■ **TASK BRIEF**
The answer must consist of every line from the entries that holds the word "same".

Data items
◆ ◆ ◆ ◆
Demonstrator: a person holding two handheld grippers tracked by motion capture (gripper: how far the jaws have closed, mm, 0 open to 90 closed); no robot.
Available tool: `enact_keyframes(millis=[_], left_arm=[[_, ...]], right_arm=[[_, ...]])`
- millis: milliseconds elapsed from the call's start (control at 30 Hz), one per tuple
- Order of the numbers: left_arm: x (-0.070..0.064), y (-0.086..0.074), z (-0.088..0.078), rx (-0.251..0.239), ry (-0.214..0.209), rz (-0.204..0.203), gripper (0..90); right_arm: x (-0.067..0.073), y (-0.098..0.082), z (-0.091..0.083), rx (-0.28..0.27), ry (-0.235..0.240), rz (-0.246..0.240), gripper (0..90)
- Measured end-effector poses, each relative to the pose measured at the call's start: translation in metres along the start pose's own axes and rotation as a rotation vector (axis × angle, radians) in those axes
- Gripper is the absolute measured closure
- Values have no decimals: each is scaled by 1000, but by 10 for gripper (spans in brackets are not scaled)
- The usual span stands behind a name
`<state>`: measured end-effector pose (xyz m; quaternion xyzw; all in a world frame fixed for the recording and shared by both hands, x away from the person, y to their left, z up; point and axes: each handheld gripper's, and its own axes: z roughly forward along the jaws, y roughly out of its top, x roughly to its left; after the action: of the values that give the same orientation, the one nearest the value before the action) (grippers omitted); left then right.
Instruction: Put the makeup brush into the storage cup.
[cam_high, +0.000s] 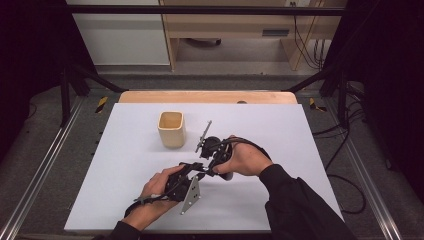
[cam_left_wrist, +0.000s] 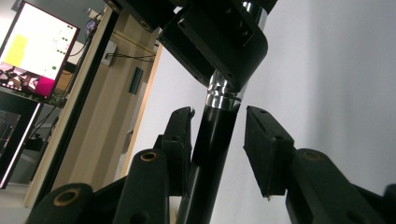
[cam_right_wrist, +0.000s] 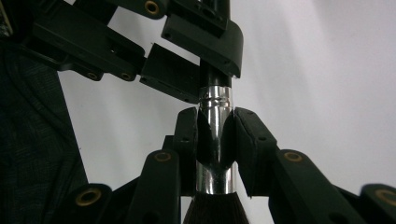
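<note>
Chrome at the collar, black along the handle: shows a slim brush held off the white surface, nearer the person than the wooden cup and a little to that cup's right, where the two hands meet.

Right claw: clamped on the chrome ferrule, pads pressed to both sides, dark bristle tuft just behind the grip.

Left claw: apart, straddling the black handle on the far side of the ferrule. Appears to touch the handle with one pad, with a clear gap at the other; bears no load as seen.

Handling, as a judgement:
- Looks light and rigid along handle and ferrule, so needs little squeeze.
- Looks slick on both polished metal and glossy handle, and round in section; may roll or slide lengthwise under a loose or off-centre pinch.
- Looks soft at the tuft; avoid gripping or pressing there, since bristles splay and give no hold.

Where to take hold: across the handle mid-length, pads square to the axis, close enough to the ferrule to limit swing. Close the left claw fully before easing the right, or risk a drop onto the surface beside the cup. Keep the tuft clear of the cup's rim if standing the brush inside.
</note>
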<state>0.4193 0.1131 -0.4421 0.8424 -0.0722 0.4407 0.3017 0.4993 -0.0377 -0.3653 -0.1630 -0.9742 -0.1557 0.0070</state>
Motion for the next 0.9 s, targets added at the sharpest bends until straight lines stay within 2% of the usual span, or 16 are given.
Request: enact_keyframes(millis=[433, 633, 700, 800, 900], left_arm=[[-2, -1, 0, -4, -10, 6, 705], [-4, -2, 0, 4, -17, 27, 737], [-5, -2, -1, 3, -19, 17, 743], [-5, -3, 0, 10, -25, 18, 744], [-7, -4, 0, 12, -33, 21, 744]], right_arm=[[1, 0, 1, 7, 9, -8, 713], [1, 0, 1, 3, 20, -8, 710], [0, 0, 1, -2, 19, -1, 706], [-1, 0, -1, -16, 10, 11, 630], [-6, -2, -9, -71, -6, 26, 580]])
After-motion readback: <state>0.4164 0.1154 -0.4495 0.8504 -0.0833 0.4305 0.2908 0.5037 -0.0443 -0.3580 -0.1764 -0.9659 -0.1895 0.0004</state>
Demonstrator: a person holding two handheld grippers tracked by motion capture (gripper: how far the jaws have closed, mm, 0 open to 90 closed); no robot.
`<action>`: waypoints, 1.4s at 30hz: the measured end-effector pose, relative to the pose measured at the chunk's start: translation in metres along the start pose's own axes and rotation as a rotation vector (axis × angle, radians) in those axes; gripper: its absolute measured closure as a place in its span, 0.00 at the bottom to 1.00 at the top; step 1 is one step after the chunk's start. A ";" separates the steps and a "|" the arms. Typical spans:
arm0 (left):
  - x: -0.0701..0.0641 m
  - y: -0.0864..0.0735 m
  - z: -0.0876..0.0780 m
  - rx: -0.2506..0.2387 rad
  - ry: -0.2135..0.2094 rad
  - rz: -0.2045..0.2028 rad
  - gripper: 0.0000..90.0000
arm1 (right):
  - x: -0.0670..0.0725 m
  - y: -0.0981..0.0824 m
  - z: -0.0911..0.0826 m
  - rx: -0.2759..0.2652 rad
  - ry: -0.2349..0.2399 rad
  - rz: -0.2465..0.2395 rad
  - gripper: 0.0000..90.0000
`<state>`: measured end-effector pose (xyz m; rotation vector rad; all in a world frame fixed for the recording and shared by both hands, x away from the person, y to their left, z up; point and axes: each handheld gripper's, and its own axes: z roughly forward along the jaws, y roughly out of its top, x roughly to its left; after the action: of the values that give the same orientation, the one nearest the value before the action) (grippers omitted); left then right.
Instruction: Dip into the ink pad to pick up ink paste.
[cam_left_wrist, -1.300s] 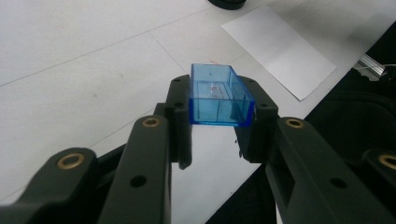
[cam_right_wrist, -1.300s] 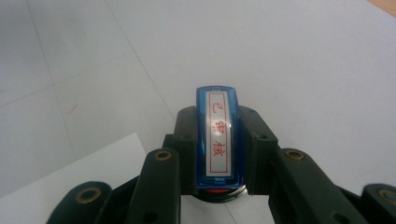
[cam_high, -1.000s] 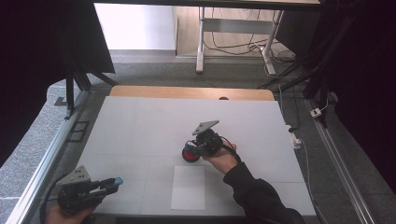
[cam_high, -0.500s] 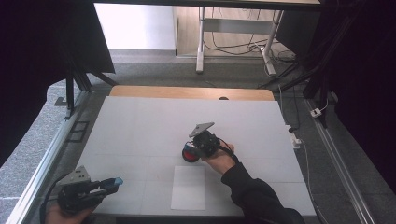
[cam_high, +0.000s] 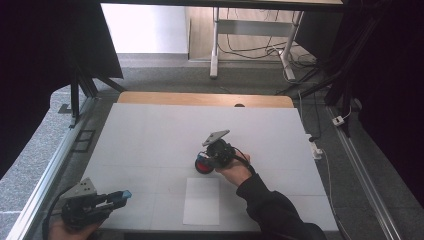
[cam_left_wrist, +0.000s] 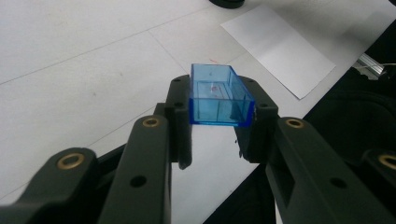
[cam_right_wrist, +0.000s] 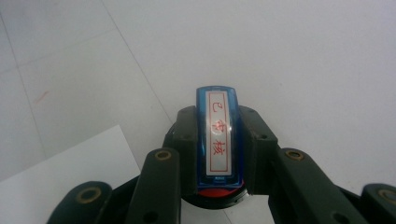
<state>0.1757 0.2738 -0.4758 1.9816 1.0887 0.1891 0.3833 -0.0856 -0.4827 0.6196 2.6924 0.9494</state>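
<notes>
Ink pad (cam_right_wrist: 219, 196) mostly hidden under stamp (cam_right_wrist: 218, 140).

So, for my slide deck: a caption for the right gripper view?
Right gripper shut on a blue stamp over a red ink pad.

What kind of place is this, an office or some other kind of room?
Probably a lab or recording workstation rather than an ordinary office. A white table stands between metal rails, black curtains hang at the sides, and loose cables lie on the floor behind it.
</notes>
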 end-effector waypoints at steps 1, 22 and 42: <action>0.000 0.000 0.000 0.000 0.000 0.000 0.76 | -0.002 0.000 0.000 -0.008 0.008 0.014 0.79; 0.000 0.000 0.000 0.004 0.000 -0.001 0.76 | 0.002 0.002 0.001 0.006 -0.018 0.012 0.79; 0.000 0.000 0.001 0.008 -0.005 -0.002 0.76 | -0.011 -0.004 0.002 -0.032 0.048 0.117 0.79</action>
<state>0.1762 0.2734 -0.4762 1.9875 1.0901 0.1790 0.3923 -0.0927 -0.4858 0.7645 2.7024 1.0475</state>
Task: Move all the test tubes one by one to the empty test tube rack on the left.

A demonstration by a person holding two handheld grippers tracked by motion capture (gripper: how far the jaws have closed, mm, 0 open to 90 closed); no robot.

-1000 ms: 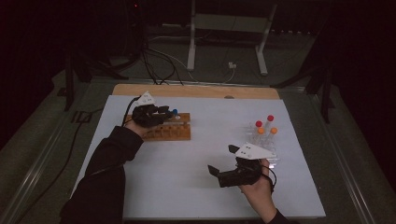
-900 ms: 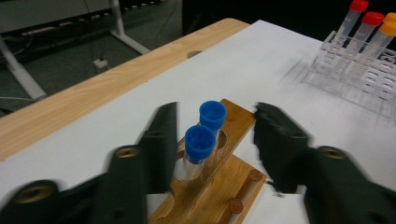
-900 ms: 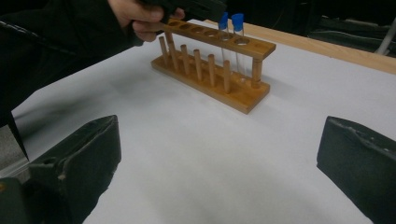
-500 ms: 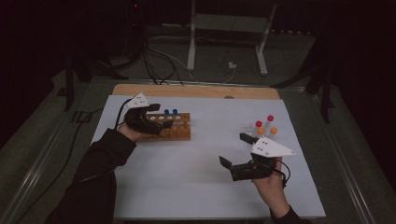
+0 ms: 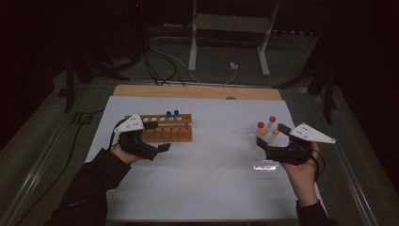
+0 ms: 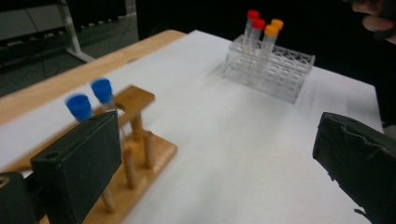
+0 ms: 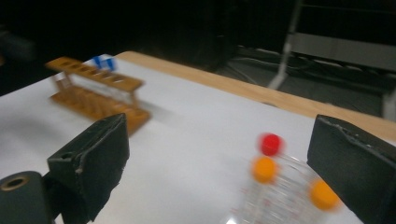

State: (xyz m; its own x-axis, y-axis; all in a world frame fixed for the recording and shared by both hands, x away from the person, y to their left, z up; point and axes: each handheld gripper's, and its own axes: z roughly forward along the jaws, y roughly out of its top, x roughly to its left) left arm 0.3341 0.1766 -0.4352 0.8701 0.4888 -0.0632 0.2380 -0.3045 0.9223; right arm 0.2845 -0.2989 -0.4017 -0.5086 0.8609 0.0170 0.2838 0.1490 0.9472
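The left hand-held gripper (image 5: 157, 136) has just opened wide and holds nothing beside the wooden rack (image 5: 167, 133) with two blue-capped tubes (image 5: 172, 114). The right hand-held gripper (image 5: 269, 138), wide and empty but just closing slightly, nears the clear plastic rack (image 5: 259, 157); a careless sweep could topple its red- and orange-capped tubes (image 5: 266, 129).

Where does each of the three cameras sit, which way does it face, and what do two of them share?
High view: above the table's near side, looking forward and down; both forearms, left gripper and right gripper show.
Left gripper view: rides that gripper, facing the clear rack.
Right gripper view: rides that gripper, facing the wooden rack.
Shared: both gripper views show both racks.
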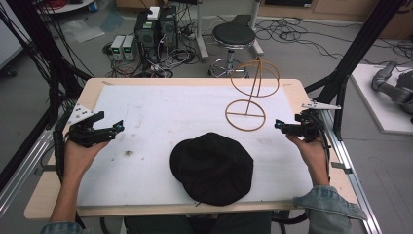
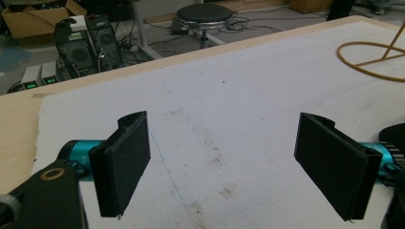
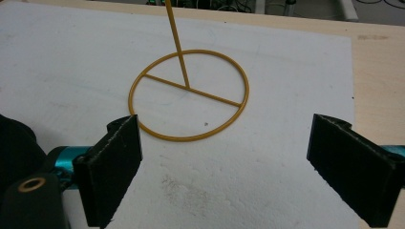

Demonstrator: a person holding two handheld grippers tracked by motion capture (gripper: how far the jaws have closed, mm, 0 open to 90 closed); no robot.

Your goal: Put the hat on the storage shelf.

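Note:
A black cap [image 1: 213, 167] lies on the white mat [image 1: 160, 117] near the table's front edge, at the middle. A gold wire hat stand [image 1: 249, 97] rises at the back right, with its ring base [image 3: 188, 95] flat on the mat and an upper hoop [image 1: 255, 78] on a thin post. At the mat's left edge my left gripper [image 1: 120, 127] stands open, a hand's width left of the cap, its jaws spread wide over bare mat [image 2: 224, 157]. My right gripper [image 1: 277, 125] is open at the right edge, just short of the ring base, holding nothing.
A stool [image 1: 234, 36] and computer boxes [image 1: 156, 31] with tangled cables stand on the floor beyond the table's far edge. Black frame posts [image 1: 358, 48] flank the table. A grey robot arm [image 1: 392, 85] lies on a platform at the far right.

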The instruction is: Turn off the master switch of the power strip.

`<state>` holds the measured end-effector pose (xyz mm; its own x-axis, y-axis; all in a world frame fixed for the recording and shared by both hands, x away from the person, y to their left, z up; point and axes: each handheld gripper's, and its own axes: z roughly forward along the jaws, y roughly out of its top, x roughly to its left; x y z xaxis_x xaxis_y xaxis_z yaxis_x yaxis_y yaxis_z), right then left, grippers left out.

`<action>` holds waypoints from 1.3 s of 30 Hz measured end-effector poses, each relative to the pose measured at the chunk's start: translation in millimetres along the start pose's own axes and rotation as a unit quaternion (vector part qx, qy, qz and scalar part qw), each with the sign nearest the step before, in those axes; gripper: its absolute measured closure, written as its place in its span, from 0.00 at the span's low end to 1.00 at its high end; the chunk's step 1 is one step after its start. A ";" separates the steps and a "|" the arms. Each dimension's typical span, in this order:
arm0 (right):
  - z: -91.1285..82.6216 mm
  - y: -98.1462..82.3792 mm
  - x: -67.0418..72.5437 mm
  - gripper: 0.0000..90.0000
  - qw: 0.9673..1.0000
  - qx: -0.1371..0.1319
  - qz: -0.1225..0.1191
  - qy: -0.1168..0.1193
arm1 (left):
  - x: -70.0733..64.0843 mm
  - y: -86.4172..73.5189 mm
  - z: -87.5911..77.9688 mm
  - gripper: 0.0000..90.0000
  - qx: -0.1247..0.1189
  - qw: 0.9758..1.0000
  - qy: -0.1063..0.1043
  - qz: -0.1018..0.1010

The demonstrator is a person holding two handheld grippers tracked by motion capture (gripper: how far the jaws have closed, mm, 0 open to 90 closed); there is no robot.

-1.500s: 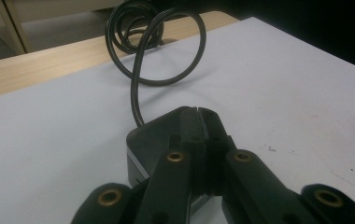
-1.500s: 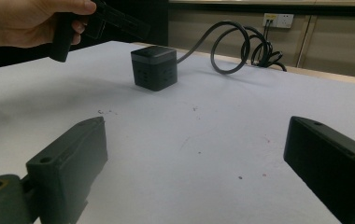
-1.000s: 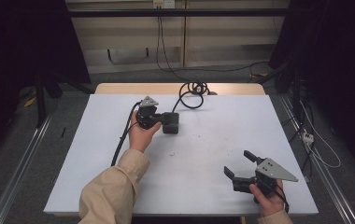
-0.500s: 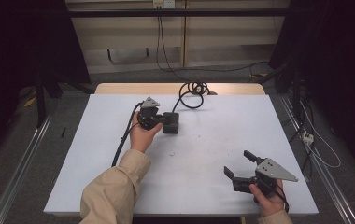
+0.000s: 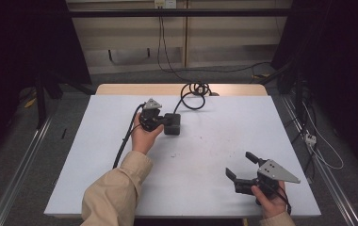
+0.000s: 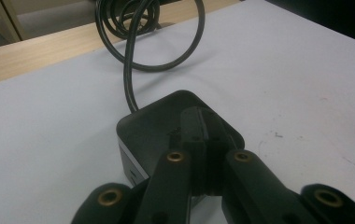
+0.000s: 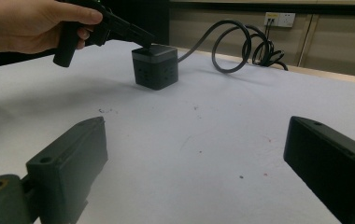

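On the white table, one black cube under the left gripper's closed fingers; right gripper gapes.

A white table is seen, and some small dark marks are scattered on its surface. A strip of pale wood is shown along its far edge. Behind the table a beige panelled wall is placed, with a white wall socket at its top. Thin dark cables are hung down from this socket. On the floor at the right a small white power strip is laid, and a metal rail is fixed along the left side.
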<state>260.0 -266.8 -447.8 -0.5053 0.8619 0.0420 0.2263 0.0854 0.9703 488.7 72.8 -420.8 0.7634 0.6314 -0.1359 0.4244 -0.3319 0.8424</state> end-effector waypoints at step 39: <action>0.3 -0.1 2.1 0.06 1.000 0.002 -0.001 0.003 | -2.9 -2.7 2.6 1.00 -0.005 1.000 0.013 0.020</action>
<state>259.2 -264.8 -447.9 -0.5107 0.8587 0.0418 0.2286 0.0888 0.9695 486.6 70.0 -423.9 0.7661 0.6366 -0.0889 0.3893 -0.3496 0.8522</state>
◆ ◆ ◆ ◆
■ **YOUR RESPONSE**
`<state>`: measured end-effector pose (xyz m; quaternion xyzw; all in a world frame fixed for the recording and shared by both hands, x away from the person, y to their left, z up; point and axes: each handheld gripper's, and its own axes: z roughly forward along the jaws, y roughly out of its top, x roughly to its left; after the action: of the values that give the same orientation, the one nearest the value before the action) (grippers omitted); left then right.
`<state>`: measured end-effector pose (xyz m; rotation vector rad; all in a world frame fixed for the recording and shared by both hands, x away from the person, y to their left, z up; point and axes: each handheld gripper's, and its own axes: z roughly forward along the jaws, y roughly out of its top, x roughly to its left; after the action: of the values that give the same orientation, the one nearest the value before the action) (grippers omitted); left then right.

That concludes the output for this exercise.